Exercise description: Copy out each line featuring the string "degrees" from the entries beneath.

[Dataset records]
= Beginning of Section =
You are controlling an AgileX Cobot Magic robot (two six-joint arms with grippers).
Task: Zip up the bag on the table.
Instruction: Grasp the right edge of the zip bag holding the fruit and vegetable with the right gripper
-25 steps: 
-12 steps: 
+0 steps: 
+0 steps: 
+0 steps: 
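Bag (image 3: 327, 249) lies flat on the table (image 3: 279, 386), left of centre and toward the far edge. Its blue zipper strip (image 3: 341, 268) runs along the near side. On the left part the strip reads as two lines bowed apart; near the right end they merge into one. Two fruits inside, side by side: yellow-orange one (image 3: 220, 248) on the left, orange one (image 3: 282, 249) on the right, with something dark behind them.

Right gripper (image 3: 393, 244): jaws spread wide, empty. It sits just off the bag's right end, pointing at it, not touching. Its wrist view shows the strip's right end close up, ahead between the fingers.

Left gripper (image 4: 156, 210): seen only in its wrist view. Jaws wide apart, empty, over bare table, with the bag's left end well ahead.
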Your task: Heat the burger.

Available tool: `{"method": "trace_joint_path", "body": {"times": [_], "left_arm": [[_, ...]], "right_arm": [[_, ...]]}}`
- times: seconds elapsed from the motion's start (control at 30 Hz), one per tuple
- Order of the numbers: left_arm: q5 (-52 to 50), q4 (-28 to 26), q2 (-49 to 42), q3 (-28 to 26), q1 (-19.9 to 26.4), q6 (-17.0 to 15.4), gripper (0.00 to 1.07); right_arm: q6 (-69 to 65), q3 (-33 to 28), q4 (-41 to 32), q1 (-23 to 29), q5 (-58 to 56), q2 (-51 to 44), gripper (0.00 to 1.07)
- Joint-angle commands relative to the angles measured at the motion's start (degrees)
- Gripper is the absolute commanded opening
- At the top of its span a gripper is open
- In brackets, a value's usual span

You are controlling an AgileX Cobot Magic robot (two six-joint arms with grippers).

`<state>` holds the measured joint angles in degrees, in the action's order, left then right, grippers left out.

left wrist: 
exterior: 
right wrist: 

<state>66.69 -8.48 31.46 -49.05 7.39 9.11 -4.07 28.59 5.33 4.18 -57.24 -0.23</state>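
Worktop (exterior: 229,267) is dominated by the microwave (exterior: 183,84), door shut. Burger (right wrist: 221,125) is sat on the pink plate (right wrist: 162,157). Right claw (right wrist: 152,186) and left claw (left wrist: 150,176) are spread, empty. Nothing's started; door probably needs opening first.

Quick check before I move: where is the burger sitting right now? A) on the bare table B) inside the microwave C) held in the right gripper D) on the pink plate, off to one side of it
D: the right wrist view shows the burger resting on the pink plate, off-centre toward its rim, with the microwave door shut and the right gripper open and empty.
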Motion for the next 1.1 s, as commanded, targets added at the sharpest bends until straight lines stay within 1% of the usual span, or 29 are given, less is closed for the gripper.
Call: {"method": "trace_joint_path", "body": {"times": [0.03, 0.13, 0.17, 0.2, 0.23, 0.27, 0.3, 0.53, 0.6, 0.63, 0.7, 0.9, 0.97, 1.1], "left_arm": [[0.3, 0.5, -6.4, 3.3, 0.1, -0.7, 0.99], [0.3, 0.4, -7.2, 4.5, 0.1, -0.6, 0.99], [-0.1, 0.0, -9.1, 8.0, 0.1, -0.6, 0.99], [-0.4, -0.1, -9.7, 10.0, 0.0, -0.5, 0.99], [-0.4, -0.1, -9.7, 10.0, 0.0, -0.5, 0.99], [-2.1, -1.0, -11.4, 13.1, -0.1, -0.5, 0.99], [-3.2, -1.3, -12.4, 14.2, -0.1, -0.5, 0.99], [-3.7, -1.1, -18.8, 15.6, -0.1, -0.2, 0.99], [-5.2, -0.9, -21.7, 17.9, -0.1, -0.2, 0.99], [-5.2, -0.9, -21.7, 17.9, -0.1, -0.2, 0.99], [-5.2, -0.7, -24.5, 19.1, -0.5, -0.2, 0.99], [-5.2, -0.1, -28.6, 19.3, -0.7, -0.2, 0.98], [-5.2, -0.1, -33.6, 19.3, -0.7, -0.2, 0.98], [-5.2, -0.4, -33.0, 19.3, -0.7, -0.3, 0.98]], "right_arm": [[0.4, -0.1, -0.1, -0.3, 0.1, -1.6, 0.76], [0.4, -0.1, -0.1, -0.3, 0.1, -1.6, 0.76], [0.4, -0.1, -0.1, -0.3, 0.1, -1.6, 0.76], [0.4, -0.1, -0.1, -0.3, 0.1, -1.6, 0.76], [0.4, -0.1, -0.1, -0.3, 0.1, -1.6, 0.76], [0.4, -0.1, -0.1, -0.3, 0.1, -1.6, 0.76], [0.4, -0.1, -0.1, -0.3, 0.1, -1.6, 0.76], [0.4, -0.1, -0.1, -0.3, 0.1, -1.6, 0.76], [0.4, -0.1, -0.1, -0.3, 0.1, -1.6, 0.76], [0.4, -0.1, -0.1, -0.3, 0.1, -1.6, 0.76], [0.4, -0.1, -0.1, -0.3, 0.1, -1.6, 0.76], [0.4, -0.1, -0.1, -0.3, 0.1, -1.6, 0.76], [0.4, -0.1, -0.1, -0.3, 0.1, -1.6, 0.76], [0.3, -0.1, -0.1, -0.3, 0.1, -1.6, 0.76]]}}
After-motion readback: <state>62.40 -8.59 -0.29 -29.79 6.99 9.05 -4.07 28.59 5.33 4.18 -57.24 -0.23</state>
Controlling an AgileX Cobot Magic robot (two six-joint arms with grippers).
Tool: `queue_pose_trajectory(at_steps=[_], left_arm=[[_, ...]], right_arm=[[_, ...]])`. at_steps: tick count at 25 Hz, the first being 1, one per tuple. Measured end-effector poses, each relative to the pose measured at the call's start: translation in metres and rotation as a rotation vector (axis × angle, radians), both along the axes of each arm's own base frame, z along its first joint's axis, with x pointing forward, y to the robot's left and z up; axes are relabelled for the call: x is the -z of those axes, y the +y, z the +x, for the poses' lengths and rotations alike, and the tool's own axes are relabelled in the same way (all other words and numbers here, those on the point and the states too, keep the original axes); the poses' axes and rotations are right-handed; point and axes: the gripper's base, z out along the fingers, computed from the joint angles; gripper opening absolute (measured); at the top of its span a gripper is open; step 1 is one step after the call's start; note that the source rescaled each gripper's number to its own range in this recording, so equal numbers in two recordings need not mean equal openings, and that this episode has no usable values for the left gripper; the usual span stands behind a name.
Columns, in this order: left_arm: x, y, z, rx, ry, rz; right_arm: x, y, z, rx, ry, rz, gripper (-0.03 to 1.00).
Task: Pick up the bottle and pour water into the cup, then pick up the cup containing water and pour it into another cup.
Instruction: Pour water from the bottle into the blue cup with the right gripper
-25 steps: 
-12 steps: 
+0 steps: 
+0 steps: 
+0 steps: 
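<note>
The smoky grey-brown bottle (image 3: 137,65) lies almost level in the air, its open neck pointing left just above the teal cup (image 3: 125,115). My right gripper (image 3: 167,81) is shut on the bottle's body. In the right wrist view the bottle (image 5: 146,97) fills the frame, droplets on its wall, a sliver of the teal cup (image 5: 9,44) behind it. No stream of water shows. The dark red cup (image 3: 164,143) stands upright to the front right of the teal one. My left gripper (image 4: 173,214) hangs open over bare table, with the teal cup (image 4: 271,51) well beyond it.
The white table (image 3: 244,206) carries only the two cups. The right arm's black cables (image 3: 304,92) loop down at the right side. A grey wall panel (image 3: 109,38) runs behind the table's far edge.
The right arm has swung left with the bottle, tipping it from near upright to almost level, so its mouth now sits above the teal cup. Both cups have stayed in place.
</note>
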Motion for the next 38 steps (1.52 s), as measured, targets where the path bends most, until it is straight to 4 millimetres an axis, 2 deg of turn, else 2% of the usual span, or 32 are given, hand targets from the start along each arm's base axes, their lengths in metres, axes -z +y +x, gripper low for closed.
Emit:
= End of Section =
Exercise solution:
- Joint-angle commands relative to the angles measured at the motion's start (degrees)
`<state>` holds the measured joint angles in degrees, in the action's order, left then right, grippers left out.

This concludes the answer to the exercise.